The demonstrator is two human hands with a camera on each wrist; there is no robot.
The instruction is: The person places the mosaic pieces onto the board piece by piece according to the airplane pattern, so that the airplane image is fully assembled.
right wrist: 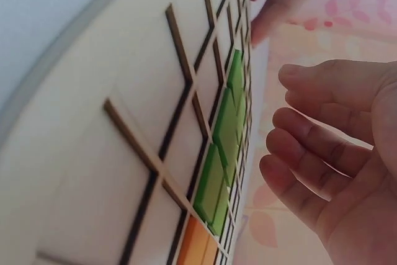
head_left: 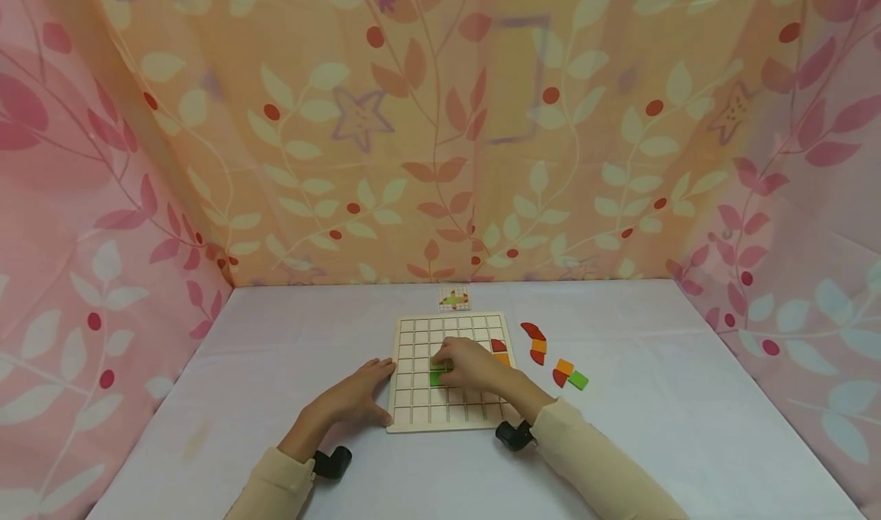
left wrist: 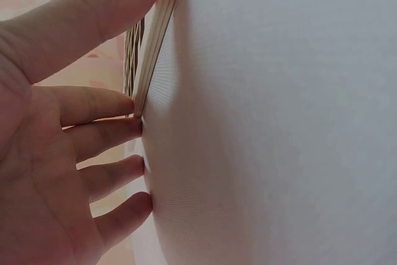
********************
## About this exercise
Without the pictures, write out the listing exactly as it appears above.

## Completed task
The demonstrator is two human hands with a camera on each wrist; there is no robot.
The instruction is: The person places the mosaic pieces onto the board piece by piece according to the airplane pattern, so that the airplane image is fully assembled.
right wrist: 
head_left: 
left wrist: 

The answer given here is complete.